Wonder Woman’s Patty Jenkins on ambition, access and aiming for greatness
As Wonder Woman 1984 arrives on screen to delight audiences and critics alike – having been pushed back several times this year because of the pandemic – director PATTY JENKINS talks to KATIE BERRINGTON about the future of filmmaking, increasing opportunities in the industry and the time she shut down Trafalgar Square
The year 2020 was supposed to be different for Patty Jenkins, but not for the reason it’s turned out to be. Having been in production for five years straight – from her first Wonder Woman movie to her second, Wonder Woman 1984, with TV drama I Am the Night sandwiched in the middle – the director had planned to take the year off for some downtime. “I’d been kind of locked down in my own tiny world,” she says of the intensive period of work, “so to come out of it into a total standstill at first, and then the movie not even coming out… It’s been super-odd; so surreal and so unnerving.”

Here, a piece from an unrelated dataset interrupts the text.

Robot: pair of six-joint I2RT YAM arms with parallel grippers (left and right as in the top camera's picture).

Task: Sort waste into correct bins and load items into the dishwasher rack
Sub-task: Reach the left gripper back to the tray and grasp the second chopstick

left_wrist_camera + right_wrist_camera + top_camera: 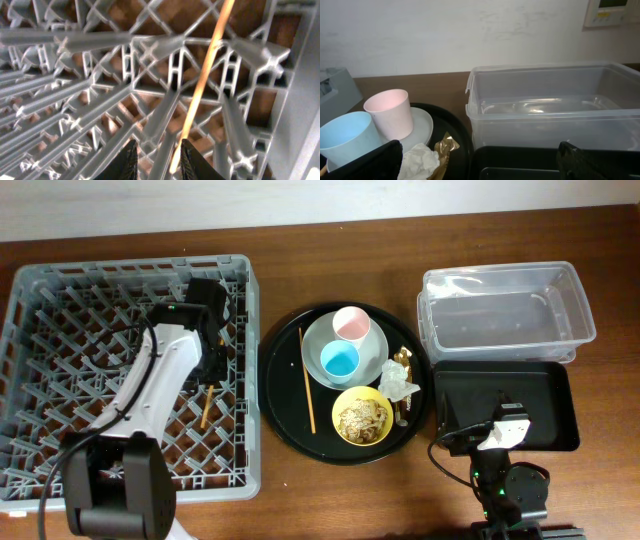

The release of Wonder Woman 1984 – with Gal Gadot again taking the titular lead, alongside Kristen Wiig, Chris Pine and Pedro Pascal – has been delayed several times due to Covid-19, but early reviews confirm that it will have been worth the wait. “I don’t wish that it had been delayed as long as it has, but it feels like the right time for it to come out, oddly,” Jenkins considers. “It feels like it will be a breath of fresh air, but it’s very much about how we live our lives, which has everything to do with what we’re facing now.”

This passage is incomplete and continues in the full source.